Franz Mair (15 March 1821 – 30 November 1893) was an Austrian composer and choral conductor, and founder of the Wiener Schubertbund, a choir that still exists today.

==Life==
Mair was born in Weikendorf in northeast Austria in 1821, son of a teacher. From 1843 to 1852 he was his father's school assistant; he moved after his father's death to Vienna, where he was a primary school teacher and district school inspector. From 1854 he was a member of the choir Wiener Männergesang-Verein. In 1861 he became assistant director of the choir; he resigned in 1862 after differences with the director Johann von Herbeck. From 1858 to 1861 he was assistant director of the newly founded Wiener Singakademie.

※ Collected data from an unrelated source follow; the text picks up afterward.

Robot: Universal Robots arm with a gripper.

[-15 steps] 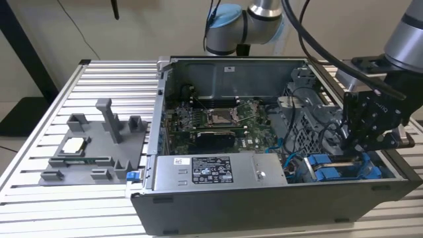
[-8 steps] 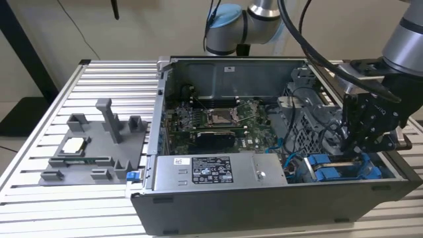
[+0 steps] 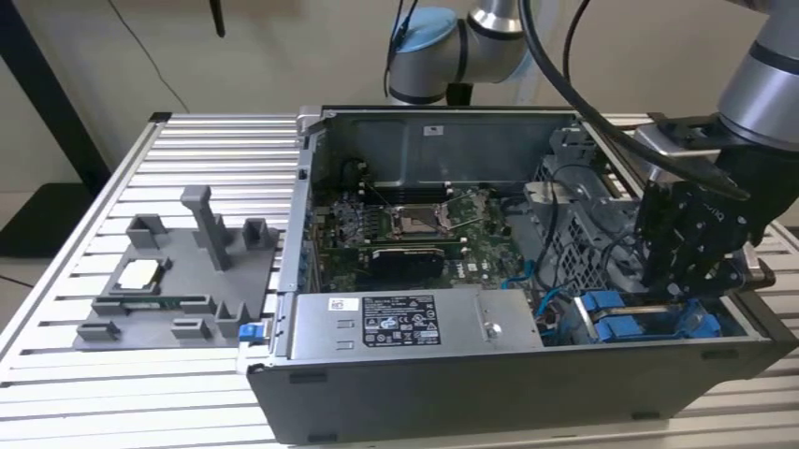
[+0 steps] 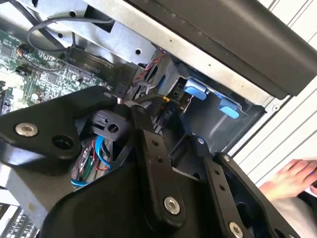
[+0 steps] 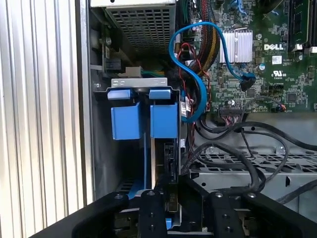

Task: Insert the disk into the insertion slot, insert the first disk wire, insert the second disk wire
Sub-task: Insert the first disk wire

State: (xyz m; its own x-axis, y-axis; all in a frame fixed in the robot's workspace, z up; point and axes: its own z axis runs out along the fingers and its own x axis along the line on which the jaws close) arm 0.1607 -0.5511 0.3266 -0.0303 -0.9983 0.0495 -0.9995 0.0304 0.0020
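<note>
Arm point(image 3: 762, 84) reaching down from the exterior view's upper right, wrist bent so the black gripper point(image 3: 680, 281) hangs upright inside the open computer case point(image 3: 500, 398), at the case's lower right corner in that view. In both wrist views the fingers point(image 4: 146, 144) are clenched on a black wire plug point(image 4: 167, 115), which bears small white lettering; its black cable point(image 5: 233, 163) loops off over the metal cage. The plug point(image 5: 171, 196) is held just at the rear edge of the disk point(image 5: 164, 121), which stands edge-on in the insertion slot point(image 5: 143, 83), blue carrier tab outward, beside a second blue tab point(image 5: 124, 121). A blue data cable point(image 5: 198, 99) curls near the bay.

A white printed label covers the top of the silver power-supply box point(image 3: 413, 323); the motherboard point(image 3: 413, 224) carries white printed marks.

The case rests on a slatted aluminium table point(image 3: 75, 374), with a grey fixture tray point(image 3: 175, 281) on the exterior view's left. A person's hand point(image 4: 290, 178) lies on the slats just outside the case. Behind is a pale wall.
</note>
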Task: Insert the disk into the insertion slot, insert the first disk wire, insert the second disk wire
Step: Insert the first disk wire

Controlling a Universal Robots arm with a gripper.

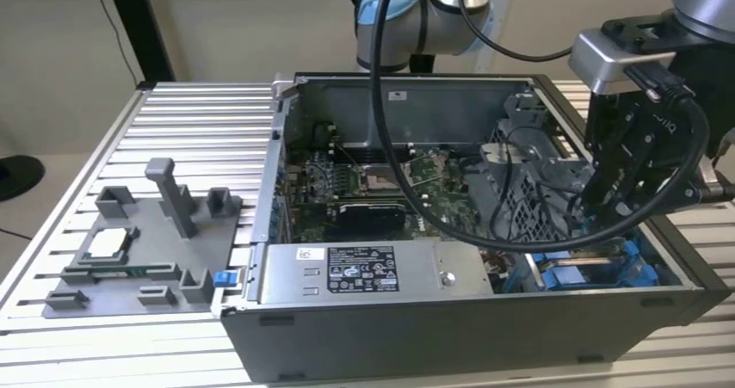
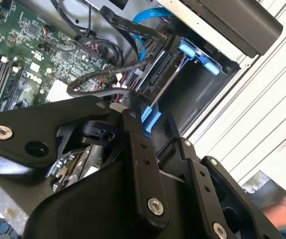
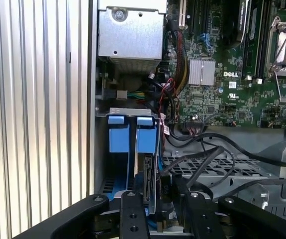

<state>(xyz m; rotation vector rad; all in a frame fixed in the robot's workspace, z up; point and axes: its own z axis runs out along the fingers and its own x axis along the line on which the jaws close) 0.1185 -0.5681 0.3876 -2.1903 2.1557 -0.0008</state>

In 1863 he founded in Vienna the Lehrersängerchor Schubertbund ("the teachers' choral Schubert society"). It was originally affiliated to a teachers' association, to which its 86 founding members belonged. The reference to Franz Schubert was significant in that Schubert was from a family of teachers, himself having been at one time a teacher. In 1870 the choir left the teachers' association, and was renamed Schubertbund. (In 1922, to distinguish the choir from others with a similar name, it became the Wiener Schubertbund.)

He directed the choir until 1890. From 1867 to 1874 and from 1879 to 1890 he was director of the Singer's Association of Lower Austria. Mair died in Vienna in 1893.

==Compositions==
Works include music for the stage, works for choir with orchestra, songs, piano works and chamber music.